The Secret to Pixar’s Emotional Core

Karl Iglesias illustrates how the emotional core has led to Pixar’s record successes.

Toy Story, the world’s first computer-animated feature, to Monsters University, Pixar’s fourteen films have earned an astounding $7.7 billion worldwide, picked up 27 Academy Awards, including seven for Best Animated Feature. With this phenomenal amount of box-office and critical success, no one can deny they’re doing something right. Lucky for us, Pixar’s directors have been forthcoming in numerous interviews with their “secret”—talking about their process, their focus on story and characters, and their love for those rare family films that parents can enjoy with their kids, rather than endure them like so many other animated features. And yet, many have attempted to emulate Pixar’s way without success, so there must be something deeper that contributes to Pixar’s success.
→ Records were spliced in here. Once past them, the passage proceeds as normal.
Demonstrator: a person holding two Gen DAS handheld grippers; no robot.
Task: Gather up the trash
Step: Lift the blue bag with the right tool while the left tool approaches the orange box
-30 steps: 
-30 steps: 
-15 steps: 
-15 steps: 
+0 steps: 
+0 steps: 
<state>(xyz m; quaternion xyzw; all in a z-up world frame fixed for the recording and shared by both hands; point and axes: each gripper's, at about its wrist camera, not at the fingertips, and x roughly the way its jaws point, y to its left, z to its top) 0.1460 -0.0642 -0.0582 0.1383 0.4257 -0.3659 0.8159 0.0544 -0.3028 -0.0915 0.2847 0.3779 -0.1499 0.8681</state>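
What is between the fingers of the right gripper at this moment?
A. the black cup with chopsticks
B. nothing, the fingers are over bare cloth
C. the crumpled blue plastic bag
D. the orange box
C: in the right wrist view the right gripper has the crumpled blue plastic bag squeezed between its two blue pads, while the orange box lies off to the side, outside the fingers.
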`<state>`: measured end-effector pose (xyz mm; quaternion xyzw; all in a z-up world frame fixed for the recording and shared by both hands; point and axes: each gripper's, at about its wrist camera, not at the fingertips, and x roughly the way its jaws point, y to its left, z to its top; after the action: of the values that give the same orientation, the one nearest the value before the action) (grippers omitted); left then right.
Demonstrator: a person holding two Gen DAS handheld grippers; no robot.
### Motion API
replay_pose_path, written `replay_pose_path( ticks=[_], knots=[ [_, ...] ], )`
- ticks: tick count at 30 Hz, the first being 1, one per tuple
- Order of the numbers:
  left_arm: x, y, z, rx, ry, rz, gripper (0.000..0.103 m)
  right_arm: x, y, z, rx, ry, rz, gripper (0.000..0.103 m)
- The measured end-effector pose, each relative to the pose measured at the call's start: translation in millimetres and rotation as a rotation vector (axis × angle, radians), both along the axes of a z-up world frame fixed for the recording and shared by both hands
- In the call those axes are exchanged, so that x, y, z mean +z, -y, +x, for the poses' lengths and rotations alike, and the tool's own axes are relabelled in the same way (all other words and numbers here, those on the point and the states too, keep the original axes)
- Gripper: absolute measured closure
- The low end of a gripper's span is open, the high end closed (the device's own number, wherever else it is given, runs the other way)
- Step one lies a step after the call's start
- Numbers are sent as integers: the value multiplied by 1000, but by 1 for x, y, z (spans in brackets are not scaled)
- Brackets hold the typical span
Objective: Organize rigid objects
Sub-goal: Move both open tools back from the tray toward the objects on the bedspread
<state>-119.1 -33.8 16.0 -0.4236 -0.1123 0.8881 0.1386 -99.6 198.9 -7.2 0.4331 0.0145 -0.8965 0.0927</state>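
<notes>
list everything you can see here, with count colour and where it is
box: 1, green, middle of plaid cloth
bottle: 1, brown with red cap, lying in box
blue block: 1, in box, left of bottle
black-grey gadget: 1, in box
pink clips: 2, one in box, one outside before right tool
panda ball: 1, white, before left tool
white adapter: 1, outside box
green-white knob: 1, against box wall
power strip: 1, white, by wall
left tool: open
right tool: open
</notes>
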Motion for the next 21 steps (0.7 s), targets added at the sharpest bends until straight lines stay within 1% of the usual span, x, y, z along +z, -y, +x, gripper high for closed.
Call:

At Disney’s D23 Event in 2011, a young audience member asked a Pixar Team panel, “Is there one element in every Pixar film that makes a Pixar film a “special” film or “different” from any other film?” John Lasseter answered that, for him and his creative team, it was the “heart” of the film, “It’s the feeling you also got from the old Walt Disney films, like the feeling you got when Dumbo visits his mother who’s locked up, or when Bambi’s mother is killed, or the emotions we feel when Pinocchio is at Pleasure Island. It’s these deep emotions you don’t feel anymore in modern Hollywood films.” Andrew Stanton chimed in by saying he felt very passionately about this, though he calls it the “Wonder.” “And you can’t fake wonder,” he said. “You either earn it or you don’t. There’s a certain kind of wonder when we watched Disney films growing up. And I think Spielberg, when he’s on, has done it. And that’s all we’re trying to do, because we’re such junkies for it, we want to do it to somebody else. With each film, we try just for one moment to capture that same wonder we felt when we were younger, as if it were an obligation to carry on that wonder, to infect others so that they can also do it to others.” And then Pete Docter pointed to the young man who asked the question and said, “And now it’s your turn. Go make your movie.”
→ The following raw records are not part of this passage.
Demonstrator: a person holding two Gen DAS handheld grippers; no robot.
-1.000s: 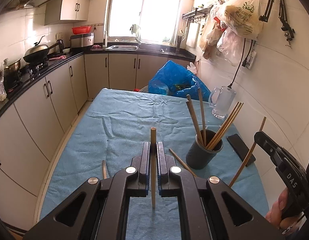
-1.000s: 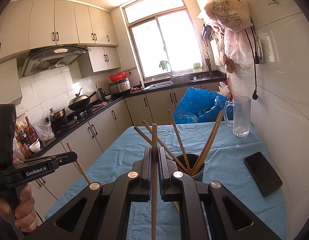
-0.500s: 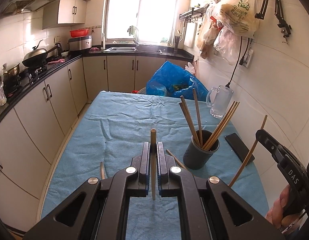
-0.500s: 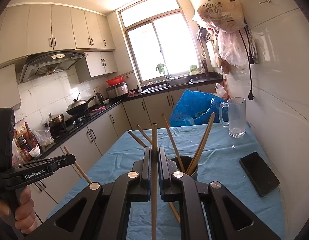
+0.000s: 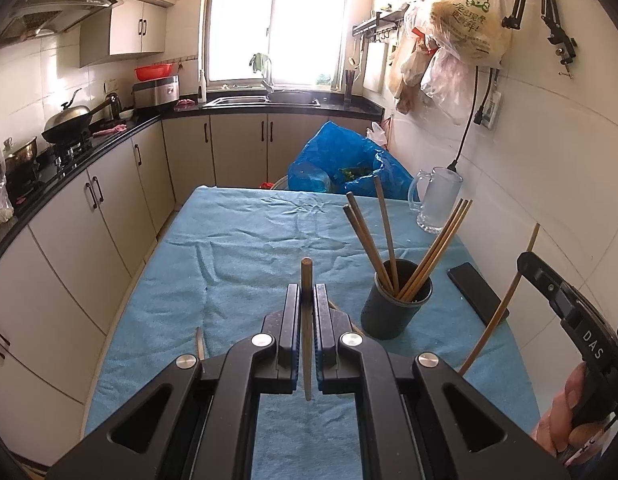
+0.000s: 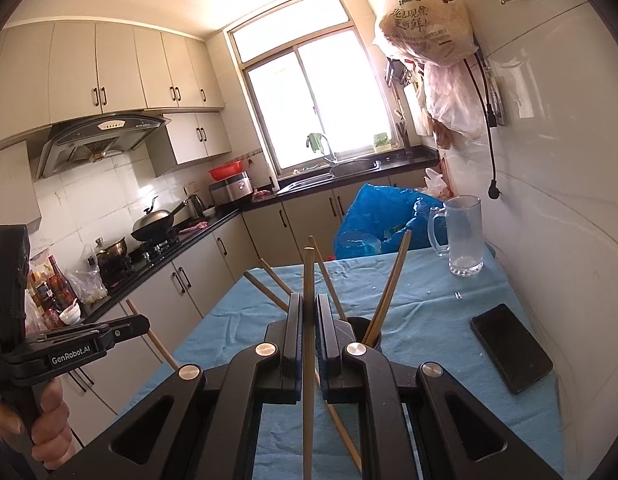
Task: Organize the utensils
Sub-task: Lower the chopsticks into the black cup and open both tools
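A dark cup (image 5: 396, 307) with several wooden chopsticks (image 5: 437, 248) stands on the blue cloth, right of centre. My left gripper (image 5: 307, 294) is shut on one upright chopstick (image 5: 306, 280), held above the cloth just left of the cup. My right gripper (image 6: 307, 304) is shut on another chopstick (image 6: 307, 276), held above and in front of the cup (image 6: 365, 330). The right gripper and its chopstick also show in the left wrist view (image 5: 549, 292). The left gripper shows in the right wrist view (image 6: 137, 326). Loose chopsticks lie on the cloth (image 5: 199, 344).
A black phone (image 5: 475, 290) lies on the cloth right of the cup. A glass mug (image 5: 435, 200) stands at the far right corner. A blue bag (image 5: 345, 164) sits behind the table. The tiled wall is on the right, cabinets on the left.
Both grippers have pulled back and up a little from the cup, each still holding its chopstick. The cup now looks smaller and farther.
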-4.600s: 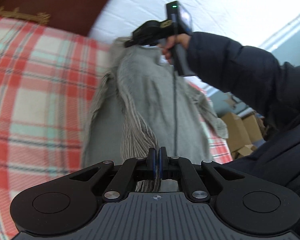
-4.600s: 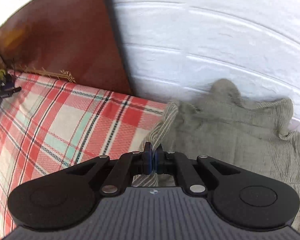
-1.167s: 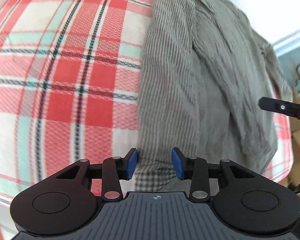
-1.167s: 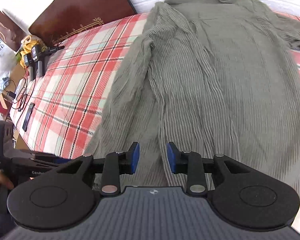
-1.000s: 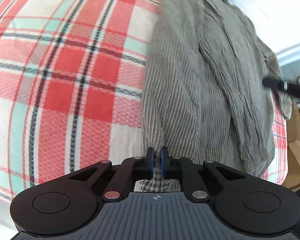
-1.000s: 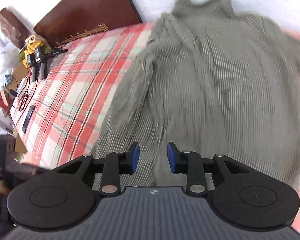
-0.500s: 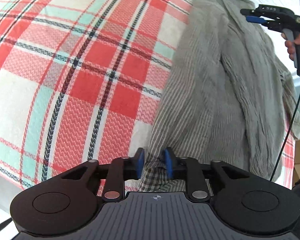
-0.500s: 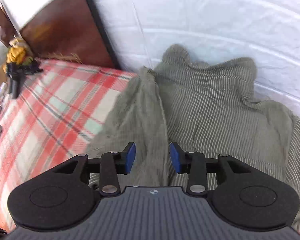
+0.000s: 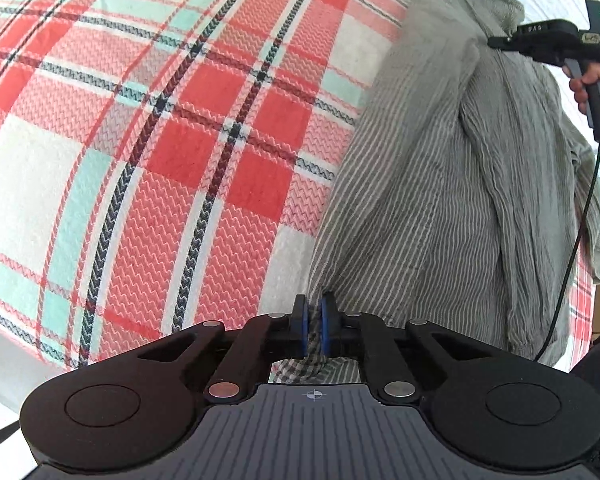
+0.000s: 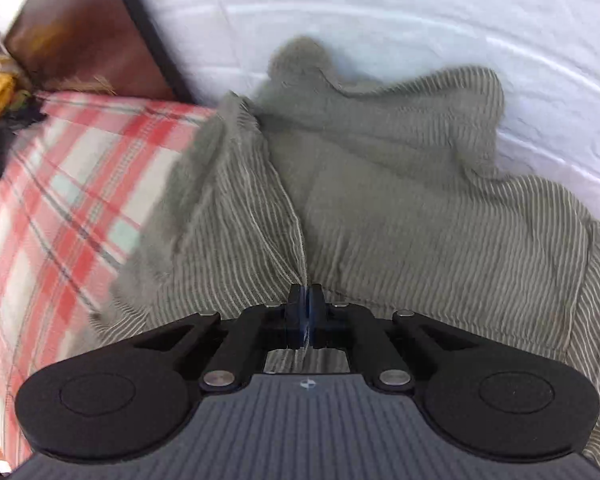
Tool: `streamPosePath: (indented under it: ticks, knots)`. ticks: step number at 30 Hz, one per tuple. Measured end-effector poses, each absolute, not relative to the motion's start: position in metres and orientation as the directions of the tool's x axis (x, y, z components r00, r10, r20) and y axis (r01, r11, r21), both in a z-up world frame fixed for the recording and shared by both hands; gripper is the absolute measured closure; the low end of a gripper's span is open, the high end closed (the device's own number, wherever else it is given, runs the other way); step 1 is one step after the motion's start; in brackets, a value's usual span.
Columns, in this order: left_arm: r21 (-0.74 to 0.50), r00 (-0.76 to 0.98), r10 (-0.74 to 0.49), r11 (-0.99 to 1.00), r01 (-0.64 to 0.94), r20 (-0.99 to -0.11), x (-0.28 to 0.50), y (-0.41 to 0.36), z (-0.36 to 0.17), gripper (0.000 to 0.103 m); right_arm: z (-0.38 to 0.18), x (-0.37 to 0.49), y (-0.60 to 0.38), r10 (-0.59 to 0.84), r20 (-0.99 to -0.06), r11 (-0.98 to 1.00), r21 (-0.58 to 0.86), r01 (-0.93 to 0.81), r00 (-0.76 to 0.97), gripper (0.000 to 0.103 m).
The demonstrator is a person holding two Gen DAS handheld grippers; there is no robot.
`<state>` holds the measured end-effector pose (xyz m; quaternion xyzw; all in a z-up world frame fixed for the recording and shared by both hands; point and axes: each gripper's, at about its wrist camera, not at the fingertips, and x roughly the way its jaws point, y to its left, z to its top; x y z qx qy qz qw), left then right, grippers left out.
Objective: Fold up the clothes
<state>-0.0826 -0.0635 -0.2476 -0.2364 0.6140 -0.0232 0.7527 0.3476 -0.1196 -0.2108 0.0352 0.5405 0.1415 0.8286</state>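
The striped grey shirt lies spread on the plaid bed. The left gripper pinches its hem, the right gripper grips a fold, probably near the shoulder, ready to carry one side over.

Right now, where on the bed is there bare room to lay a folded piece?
The plaid blanket lies bare left of the grey striped shirt, out to the bed's near edge. Toward the wall it is crowded: the shirt bunches there, with the left gripper and right gripper both shut on it.
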Motion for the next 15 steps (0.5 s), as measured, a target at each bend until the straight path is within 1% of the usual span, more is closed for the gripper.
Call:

He might as well have pointed to you, dear reader and aspiring storyteller, that is if you yearn to tell stories like Pixar. I certainly am. My motivations as a storyteller are not only to entertain but to touch as well, to move the hearts and minds of worldwide audiences, and remind them why we’re so special and why our short time on this planet is so meaningful and so worth living. So it’s no wonder I’ve been such a Pixar junkie, not only having seen all their feature films to date, but also all their shorts, and DVD extras and documentaries and devoured all the books and blogs and all things Pixar.
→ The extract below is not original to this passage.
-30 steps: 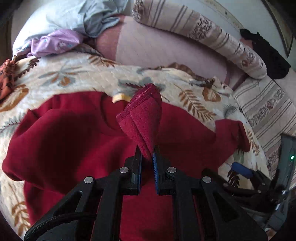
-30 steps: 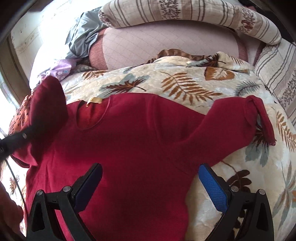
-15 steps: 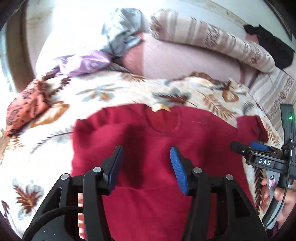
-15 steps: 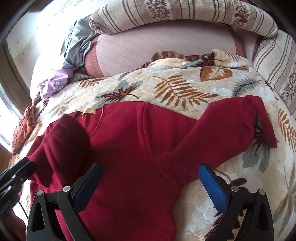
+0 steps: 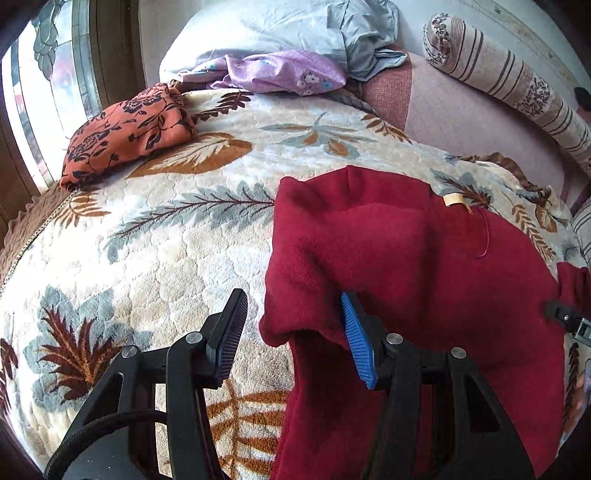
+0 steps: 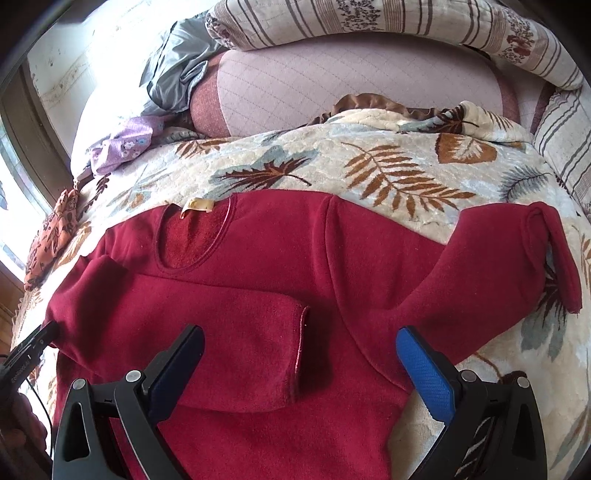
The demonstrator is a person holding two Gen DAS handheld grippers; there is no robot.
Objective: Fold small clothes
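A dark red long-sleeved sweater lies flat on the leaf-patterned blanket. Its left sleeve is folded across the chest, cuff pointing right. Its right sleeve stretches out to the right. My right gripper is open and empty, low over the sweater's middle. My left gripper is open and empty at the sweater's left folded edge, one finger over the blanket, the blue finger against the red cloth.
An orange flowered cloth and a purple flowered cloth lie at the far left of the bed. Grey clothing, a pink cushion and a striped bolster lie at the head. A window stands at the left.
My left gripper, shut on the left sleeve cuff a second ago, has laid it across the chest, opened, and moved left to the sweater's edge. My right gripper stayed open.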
But the most beneficial thing has been to analyze their stories and discover the common elements that contribute to the “heart” of the film. That practice has definitely made me a better storyteller and teacher, as I share these storytelling principles that make up the “emotional core” of the film and characters, which is the artful balance of the emotional connection we feel for the main characters and the emotional stakes that come from what I call a “Worthy Motivation.” When filmmakers have focused on the story’s emotional core, their films have often succeeded; when they haven’t, as I will demonstrate in my webinar, the films have disappointed audiences and critics, often surprisingly, since all other elements were present. Oddly enough, the emotional core has been low or unbalanced from the last three Pixar features, Cars 2, Brave, and Monsters University, which most critics agree haven’t been up to Pixar’s “emotional” standard. While I, too, have been somewhat disappointed as an audience member, I’ve felt vindicated as a teacher of these principles, and even more confident that the “Emotional Core” is the essential key to a film’s success.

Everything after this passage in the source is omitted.